▶ [Exercise brief]
Look below for the line that has "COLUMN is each". Set down the lines from there through the line that has "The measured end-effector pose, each", exactly as written.

Data items:
>>>>

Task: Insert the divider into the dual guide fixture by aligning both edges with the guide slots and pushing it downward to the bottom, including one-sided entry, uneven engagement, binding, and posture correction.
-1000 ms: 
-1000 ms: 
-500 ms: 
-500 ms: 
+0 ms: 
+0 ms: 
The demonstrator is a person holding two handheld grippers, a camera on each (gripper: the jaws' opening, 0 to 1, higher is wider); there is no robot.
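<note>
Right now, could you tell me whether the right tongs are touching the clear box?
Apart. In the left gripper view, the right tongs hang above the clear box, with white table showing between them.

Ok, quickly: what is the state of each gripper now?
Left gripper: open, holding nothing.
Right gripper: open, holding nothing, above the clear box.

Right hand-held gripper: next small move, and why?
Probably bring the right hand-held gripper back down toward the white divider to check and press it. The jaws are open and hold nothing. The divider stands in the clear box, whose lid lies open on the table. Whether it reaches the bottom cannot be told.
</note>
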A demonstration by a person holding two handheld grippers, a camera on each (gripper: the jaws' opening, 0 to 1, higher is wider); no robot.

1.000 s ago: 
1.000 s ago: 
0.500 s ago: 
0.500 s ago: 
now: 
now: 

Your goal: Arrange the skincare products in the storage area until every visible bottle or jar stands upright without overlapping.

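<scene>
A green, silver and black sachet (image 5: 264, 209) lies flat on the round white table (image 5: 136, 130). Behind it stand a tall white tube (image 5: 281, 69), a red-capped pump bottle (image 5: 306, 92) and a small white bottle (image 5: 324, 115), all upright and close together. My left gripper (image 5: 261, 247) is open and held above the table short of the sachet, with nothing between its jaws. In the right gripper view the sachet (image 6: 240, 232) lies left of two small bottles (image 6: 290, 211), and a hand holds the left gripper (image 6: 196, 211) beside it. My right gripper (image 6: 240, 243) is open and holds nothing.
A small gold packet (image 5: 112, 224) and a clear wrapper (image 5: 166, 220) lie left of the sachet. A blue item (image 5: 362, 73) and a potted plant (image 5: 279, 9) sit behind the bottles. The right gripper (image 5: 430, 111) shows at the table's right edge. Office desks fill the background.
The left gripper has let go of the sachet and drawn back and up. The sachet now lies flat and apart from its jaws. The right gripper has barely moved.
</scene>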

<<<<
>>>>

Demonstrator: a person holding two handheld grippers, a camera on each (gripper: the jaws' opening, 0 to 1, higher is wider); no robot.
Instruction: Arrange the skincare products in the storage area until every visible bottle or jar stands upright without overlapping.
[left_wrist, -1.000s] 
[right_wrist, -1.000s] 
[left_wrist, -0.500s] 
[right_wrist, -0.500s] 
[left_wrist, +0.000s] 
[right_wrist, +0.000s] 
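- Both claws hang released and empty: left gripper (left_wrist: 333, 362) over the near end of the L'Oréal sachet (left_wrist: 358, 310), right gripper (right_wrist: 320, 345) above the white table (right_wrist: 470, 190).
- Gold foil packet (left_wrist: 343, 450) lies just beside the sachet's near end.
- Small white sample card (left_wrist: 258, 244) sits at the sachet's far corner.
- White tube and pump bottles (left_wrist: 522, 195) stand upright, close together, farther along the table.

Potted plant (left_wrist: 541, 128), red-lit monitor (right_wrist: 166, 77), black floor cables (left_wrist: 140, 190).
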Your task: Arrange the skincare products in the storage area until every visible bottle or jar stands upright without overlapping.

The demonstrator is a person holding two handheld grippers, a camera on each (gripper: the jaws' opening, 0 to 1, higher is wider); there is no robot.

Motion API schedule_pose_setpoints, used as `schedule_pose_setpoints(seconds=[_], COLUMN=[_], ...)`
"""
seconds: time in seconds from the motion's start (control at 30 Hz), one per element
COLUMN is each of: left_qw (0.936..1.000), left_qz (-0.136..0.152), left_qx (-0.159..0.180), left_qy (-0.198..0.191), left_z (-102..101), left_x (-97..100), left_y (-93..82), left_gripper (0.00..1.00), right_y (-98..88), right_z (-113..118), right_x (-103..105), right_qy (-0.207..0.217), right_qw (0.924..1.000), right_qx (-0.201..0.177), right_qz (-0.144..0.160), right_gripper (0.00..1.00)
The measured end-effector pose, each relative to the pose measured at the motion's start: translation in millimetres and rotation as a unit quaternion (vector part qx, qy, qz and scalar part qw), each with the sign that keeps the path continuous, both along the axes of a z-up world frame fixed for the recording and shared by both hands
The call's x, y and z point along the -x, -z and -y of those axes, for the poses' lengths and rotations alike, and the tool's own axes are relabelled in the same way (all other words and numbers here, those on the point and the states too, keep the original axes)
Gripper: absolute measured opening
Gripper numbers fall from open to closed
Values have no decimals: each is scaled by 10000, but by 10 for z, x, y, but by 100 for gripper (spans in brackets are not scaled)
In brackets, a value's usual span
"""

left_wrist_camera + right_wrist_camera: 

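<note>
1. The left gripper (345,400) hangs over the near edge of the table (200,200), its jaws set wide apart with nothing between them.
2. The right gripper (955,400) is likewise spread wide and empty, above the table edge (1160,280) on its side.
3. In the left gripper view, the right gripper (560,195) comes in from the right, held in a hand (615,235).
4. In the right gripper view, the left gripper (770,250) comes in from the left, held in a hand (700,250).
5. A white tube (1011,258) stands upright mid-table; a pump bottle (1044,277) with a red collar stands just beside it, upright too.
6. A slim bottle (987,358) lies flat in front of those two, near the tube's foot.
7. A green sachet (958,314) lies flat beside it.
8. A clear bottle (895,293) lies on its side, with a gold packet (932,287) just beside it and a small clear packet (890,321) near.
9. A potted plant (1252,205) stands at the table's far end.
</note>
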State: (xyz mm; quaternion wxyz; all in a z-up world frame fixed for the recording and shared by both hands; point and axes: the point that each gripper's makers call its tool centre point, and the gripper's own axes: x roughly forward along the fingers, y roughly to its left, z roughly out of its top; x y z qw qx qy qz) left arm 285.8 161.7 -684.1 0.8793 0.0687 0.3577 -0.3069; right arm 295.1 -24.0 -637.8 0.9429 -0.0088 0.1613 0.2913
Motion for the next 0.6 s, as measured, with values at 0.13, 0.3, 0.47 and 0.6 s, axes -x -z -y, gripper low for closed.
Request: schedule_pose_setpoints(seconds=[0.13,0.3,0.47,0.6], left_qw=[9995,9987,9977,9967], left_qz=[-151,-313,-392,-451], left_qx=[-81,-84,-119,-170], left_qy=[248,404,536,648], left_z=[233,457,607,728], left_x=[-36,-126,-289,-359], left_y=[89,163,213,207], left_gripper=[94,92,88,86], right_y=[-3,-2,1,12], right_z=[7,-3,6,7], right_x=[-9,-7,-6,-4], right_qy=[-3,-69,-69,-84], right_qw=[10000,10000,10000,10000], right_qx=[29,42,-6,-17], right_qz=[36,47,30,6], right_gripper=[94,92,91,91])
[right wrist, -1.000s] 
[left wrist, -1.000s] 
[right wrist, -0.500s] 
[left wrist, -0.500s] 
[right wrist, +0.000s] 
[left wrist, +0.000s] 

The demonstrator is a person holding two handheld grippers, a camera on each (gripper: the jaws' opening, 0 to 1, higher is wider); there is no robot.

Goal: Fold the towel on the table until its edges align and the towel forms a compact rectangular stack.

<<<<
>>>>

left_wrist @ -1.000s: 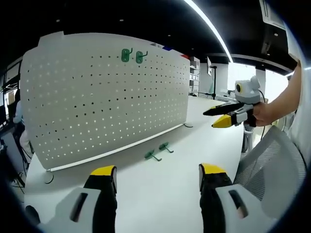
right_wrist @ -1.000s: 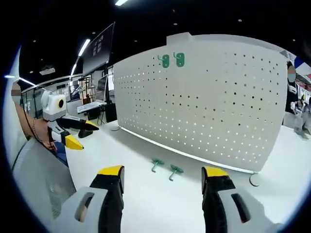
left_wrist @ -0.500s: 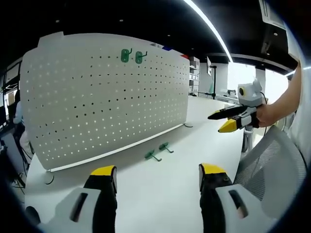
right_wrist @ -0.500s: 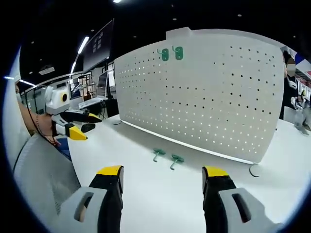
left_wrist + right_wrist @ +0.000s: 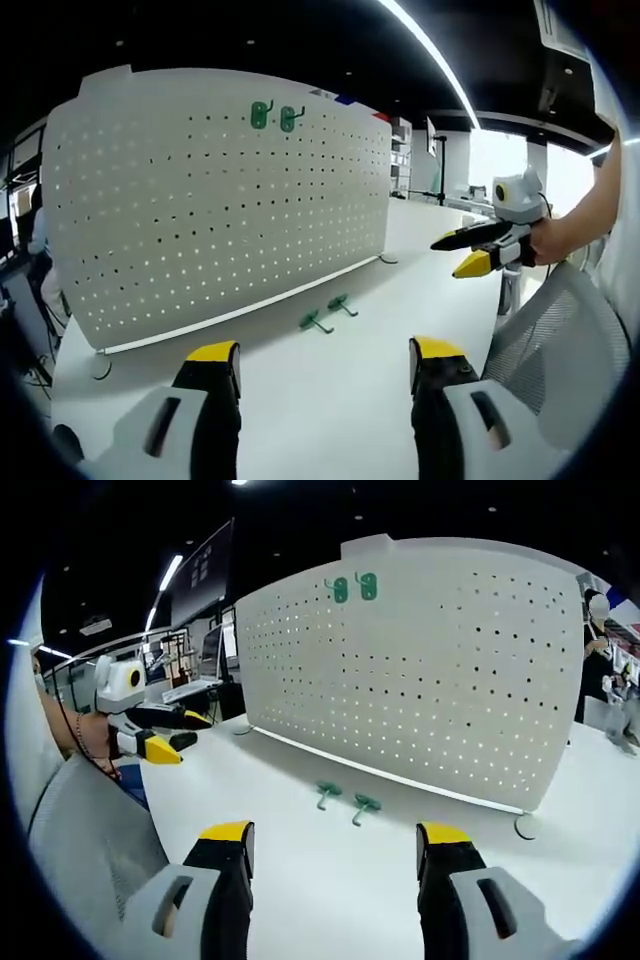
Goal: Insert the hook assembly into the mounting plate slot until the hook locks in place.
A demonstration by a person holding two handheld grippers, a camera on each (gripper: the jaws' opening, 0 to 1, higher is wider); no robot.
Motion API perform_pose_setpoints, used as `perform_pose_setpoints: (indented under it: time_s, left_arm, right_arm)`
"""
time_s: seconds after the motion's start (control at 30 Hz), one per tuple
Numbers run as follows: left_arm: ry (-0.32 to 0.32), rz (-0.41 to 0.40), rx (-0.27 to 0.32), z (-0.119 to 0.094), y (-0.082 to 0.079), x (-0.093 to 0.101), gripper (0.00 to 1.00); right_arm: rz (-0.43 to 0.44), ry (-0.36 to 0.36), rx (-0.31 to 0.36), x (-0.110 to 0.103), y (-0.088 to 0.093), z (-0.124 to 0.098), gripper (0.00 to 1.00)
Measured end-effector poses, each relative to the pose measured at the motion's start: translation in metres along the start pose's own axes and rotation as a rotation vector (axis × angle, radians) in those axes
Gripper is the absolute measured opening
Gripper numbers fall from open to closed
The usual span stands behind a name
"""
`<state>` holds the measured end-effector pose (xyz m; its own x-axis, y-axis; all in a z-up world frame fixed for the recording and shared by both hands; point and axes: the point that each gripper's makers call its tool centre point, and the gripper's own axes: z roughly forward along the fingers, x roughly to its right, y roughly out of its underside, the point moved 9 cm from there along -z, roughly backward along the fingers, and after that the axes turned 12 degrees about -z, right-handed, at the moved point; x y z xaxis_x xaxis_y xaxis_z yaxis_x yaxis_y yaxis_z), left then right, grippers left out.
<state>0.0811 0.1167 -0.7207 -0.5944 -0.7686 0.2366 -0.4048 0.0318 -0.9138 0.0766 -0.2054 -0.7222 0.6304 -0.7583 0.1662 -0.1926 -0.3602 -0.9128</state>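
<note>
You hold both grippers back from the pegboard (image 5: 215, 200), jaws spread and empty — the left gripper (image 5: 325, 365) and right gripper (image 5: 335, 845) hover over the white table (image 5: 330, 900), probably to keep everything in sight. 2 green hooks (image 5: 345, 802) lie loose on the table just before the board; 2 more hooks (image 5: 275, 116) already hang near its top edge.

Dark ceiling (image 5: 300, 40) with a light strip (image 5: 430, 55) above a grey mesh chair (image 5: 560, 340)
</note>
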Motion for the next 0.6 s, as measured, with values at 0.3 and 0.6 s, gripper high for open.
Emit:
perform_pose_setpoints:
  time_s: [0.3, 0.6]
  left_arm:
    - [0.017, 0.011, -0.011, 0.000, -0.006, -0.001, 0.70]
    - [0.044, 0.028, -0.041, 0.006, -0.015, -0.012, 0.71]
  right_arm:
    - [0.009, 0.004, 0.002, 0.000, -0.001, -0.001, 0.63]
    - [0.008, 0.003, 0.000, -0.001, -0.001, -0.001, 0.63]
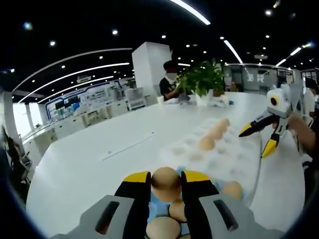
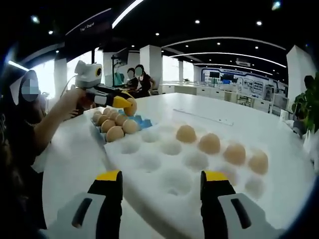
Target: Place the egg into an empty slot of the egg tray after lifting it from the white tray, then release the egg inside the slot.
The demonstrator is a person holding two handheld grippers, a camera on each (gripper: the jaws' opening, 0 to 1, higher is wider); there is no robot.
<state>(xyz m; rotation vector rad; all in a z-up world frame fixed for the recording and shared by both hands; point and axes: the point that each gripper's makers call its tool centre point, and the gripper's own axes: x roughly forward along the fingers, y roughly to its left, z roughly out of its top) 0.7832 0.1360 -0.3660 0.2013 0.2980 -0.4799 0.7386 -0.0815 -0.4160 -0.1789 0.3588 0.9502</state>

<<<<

▶ [Result of this task]
COLUMN is each of: left_qw (0.936..1.000), left_qz (-0.136..0.152), left_qx (-0.159..0.180), left_qy (-0.198..0.191), left_z (-102..101), left_x (-97..100), left_y (-93..82), left_gripper (0.00..1.00), right_y (-98..88), right_z (-113..118), right_x (-103..105), right_qy (-0.207..0.217), right_qw (0.924..1.000), right_qx (-0.201..0.177), right_qz (-0.144..0.160), right_gripper (0.00..1.00)
The measured end-effector pose, each relative to the pose measured at the motion's start: translation in millimetres and rotation as a unit quaternion (vector part qx, qy, qz and scalar part qw), each with the sign that keeps the path continuous, both along the axes of a z-up world frame fixed for the recording and shared by both hands

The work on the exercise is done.